AIM OF THE TASK: Take the lines from the one with "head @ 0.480" through the end of the material below and repeat them exactly, dropping every picture.

INFORMATION PROVIDED:

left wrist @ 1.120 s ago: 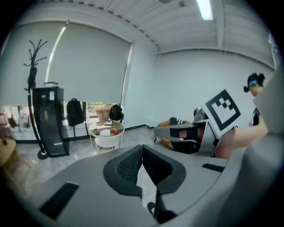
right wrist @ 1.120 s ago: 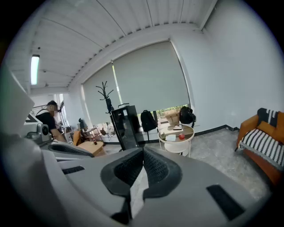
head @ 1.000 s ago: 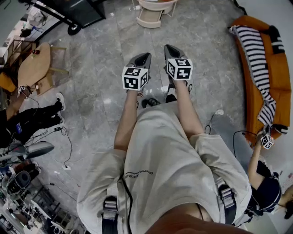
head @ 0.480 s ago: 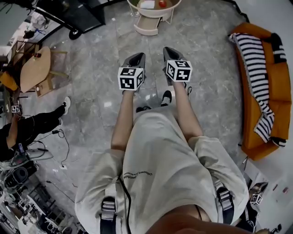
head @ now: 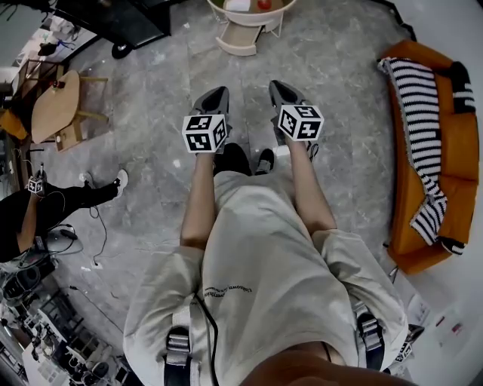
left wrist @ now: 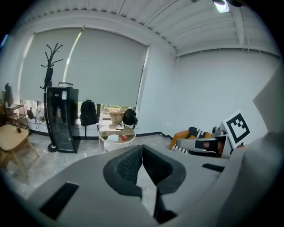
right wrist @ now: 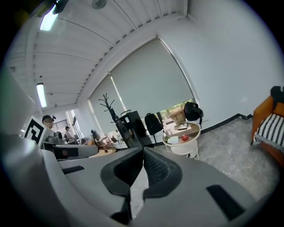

ANSWER BOX:
head @ 0.480 s ago: 
head @ now: 
left wrist @ now: 
right wrist @ now: 

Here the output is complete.